We have released 21st Jan’18: Shemaroo Entertainment Ltd (NSE Code – SHEMAROO) – Alpha/Alpha Plus stock for Jan’18. For details and other updates, please log into the website at the following link – https://katalystwealth.com/index.php/my-account/

PDF report on the company can be accessed at the following link – Shemaroo Entertainment (NSE Code – SHEMAROO) – Jan18 Katalyst Wealth Alpha Report

Note: For any queries, mail us at [email protected]

Date: 21st Jan’18

CMP – 497.10 (BSE); 498.70 (NSE)

Rating – Positive – 4% weightage; this is not an investment advice (refer rating interpretation)

 

Introduction

In India and world over, streaming music and watching videos are increasingly becoming the most popular forms of entertainment. Look around yourself, kids, parents and even grandparents are now getting a feel of smart phones and their favourite past time is watching videos on Youtube or any other platform.

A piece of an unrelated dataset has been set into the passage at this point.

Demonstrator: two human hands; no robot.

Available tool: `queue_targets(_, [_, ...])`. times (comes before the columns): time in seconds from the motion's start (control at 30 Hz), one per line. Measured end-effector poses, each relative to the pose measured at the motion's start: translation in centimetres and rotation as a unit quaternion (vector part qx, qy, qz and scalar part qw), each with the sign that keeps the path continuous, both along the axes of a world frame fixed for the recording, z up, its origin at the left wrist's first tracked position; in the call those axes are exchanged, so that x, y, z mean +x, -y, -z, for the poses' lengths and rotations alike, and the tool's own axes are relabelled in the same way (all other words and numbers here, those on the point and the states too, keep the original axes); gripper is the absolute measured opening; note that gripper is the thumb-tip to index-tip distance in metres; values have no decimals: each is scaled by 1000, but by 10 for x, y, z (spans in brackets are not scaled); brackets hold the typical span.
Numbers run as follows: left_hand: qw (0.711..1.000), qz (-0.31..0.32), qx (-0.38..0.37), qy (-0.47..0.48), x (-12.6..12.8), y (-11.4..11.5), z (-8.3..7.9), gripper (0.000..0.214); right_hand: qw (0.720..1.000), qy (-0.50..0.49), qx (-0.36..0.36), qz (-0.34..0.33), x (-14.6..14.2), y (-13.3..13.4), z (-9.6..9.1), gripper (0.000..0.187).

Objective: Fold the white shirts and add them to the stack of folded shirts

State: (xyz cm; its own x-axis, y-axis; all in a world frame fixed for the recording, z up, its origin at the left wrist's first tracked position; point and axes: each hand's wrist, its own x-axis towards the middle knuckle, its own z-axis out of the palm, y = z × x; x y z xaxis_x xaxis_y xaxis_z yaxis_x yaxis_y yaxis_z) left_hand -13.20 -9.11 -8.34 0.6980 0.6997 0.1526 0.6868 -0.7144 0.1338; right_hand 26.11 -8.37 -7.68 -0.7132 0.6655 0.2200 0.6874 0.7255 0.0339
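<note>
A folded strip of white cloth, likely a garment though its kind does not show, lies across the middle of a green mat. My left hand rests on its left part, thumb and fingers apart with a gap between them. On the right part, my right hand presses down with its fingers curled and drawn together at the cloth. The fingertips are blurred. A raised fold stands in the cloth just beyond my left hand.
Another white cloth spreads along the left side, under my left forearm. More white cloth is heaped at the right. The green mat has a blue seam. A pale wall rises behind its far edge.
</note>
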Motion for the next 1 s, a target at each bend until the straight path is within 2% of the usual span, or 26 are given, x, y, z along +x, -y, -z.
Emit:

As per one of the articles in ET, in Sep’16 there were less than 200 million mobile internet users who, on average, used less than 500 MB of data a month. Cut to November 2017: there were close to 350 million mobile internet subscribers, using an average of 4 GB of data per month. This surge in data consumption is expected to continue and as per industry estimates, may reach 11GB per month by 2020.

Considering the burgeoning video data consumption and looking at the various listed players, we believe the best way to capitalize on the opportunity is through Shemaroo Entertainment Ltd.

Over the years, Shemaroo has built a vast library of hindi films, regional titles and other special interest content and distributes the same over various media platforms including Television (satellite, terrestrial and cable television), New Media (such as mobile, internet and OTT) and Home entertainment.

What we like about the company is the fact that with changing times promoters have been able to transform their business; further unlike one of our past recommendations EROS International, we believe the accounting policy of Shemaroo is much more transparent and conservative and lastly considering the growth runway ahead the valuations look reasonable to us at around 21 times earnings.

 

Business

Shemaroo’s business in one line is about acquiring content and then monetizing the same by distributing over various platforms.

 

What kind of content does the company acquire?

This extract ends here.